Jessica (she/her) is a licensed clinical social worker and drug counselor who currently works for RSU #24, in Sullivan, Maine. Her work is primarily with children and adolescents providing mental health counseling in the special education school setting. Jessica’s work with youth stems from her belief in the importance of human relationships and the value of empowerment thru education and compassionate listening. When Jessica is not at work she is usually working in her garden or hiking with her husband.


Sara Squires, MPP
Sara Squires, MPP

Sara Squires, MPPM


Sara Squires (she/her) received her undergraduate degree from Wheaton College (MA) and a Master's from USM's Muskie School of Public Service in 2010. She joined Disability Rights Maine (DRM) as an intake coordinator in September 2002 and was later named Public Policy Director. Sara supervises DRM’s information and referral unit, while also coordinating the agency’s policy work and overseeing data management for reporting and quality assurance purposes. She is a past Chair and current member of the MaineCare Advisory Committee and served a term on the mPower Loan Board, which oversees Maine's adaptive equipment loan program. In addition to her collaborations with the Secretary of State’s Office to provide training at its annual conference for municipal clerks and registrars, Sara has also offered training around such topics as Ableism and working with individuals with disabilities.

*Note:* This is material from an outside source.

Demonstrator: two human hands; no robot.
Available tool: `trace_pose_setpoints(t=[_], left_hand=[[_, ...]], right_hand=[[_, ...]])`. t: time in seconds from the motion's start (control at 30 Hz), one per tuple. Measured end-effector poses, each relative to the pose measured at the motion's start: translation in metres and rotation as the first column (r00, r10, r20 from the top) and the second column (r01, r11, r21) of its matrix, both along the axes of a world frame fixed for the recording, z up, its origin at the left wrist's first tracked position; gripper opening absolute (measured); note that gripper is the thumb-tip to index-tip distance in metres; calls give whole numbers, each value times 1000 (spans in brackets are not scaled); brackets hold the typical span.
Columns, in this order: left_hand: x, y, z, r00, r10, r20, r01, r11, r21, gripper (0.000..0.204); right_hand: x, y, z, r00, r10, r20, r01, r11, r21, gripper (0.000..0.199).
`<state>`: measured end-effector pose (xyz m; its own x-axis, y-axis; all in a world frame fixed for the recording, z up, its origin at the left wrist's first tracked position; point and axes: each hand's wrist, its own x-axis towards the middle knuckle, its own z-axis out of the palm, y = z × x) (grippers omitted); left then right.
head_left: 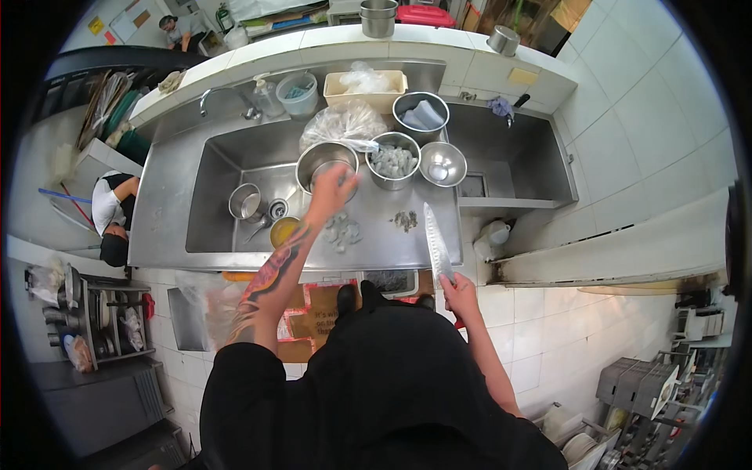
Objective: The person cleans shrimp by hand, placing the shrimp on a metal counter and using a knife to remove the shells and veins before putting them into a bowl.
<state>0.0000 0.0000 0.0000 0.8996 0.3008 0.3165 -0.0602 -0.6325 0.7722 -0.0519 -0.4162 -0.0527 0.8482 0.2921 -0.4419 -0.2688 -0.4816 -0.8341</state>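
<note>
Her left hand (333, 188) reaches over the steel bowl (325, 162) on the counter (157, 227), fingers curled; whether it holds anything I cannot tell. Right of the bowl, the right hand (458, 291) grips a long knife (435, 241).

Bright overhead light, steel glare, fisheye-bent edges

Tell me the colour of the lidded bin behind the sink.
Red bin, seen in the head view.

Your silver knife (436, 244) lies over the grey steel bench (168, 235), by pale grey shrimp (342, 232), a yellow-filled cup (283, 231), shiny steel bowls (442, 163) and white wall tiles (627, 149).
</note>
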Motion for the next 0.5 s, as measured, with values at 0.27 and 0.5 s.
trace_pose_setpoints(t=[0.27,0.5], left_hand=[[-56,-29,-91,964,-8,-264,98,939,330,22],[-59,-35,-84,976,95,-194,1,897,441,18]], right_hand=[[1,14,9,998,53,-35,-54,999,-2,32],[0,28,4,996,93,-1,-93,996,-5,28]])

Shirley Weaver, MT(ASCP), MA., Ph.D.
Shirley Weaver, MT(ASCP), MA., Ph.D.

Shirley Weaver, MT(ASCP), MA., Ph.D.


Shirl Weaver (she/her) has a long history of involvement in health professions education, both in military and civilian capacities. Shirl was the founding director of the Maine AHEC System and the Maine Geriatric Education Center at the University of New England College of Osteopathic Medicine, and Associate Director of the Harvard Geriatric Education Center at Brigham & Women’s Hospital. Through those organizations she focused on workforce training and education issues at national and state levels to improve health care for rural and underserved communities, such as: improving the distribution of health care providers, especially primary care providers; increasing health career awareness and preparation of rural and underserved youth; preparing providers to care for our increasingly older population; and increasing veterans’ quality of life. Shirl now enjoys retirement in Kennebunk, where her volunteer efforts focus on the quality of life of older adults and military veterans, and mentoring the next generation of osteopathic physicians.

Joby Thoyalil, MPA
Joby Thoyalil, MPA

Joby Thoyalil, MPA


Joby Thoyalil (he/him) has over a decade of experience working in both Maine and New York advocating for economic and racial justice through policy change. He works as a senior policy advocate at Maine Equal Justice where he analyzes and develops legislative and administrative policy proposals and coordinates policy advocacy on a range of issues related to the economic stability of low-income individuals and families in Maine. Joby currently serves as a Commissioner on the newly established Permanent Commission on the Status of Racial, Indigenous and Maine Tribal Populations, which is an independent, governmental entity with the mission to examine racial disparities across all systems in Maine and to specifically work at improving the status and outcomes for historically disadvantaged racial, indigenous and tribal populations in the State. Prior to moving to Maine, Joby worked as a campaigns organizer at the New Economy Project in New York, where he coordinated multiple campaigns and coalitions, including the statewide New Yorkers for Responsible Lending (NYRL) coalition and the NYC Coalition to Stop Credit Checks in Employment. He earned his Master’s in Public Administration from New York University's Wagner School of Public Service, where he specialized in public policy analysis.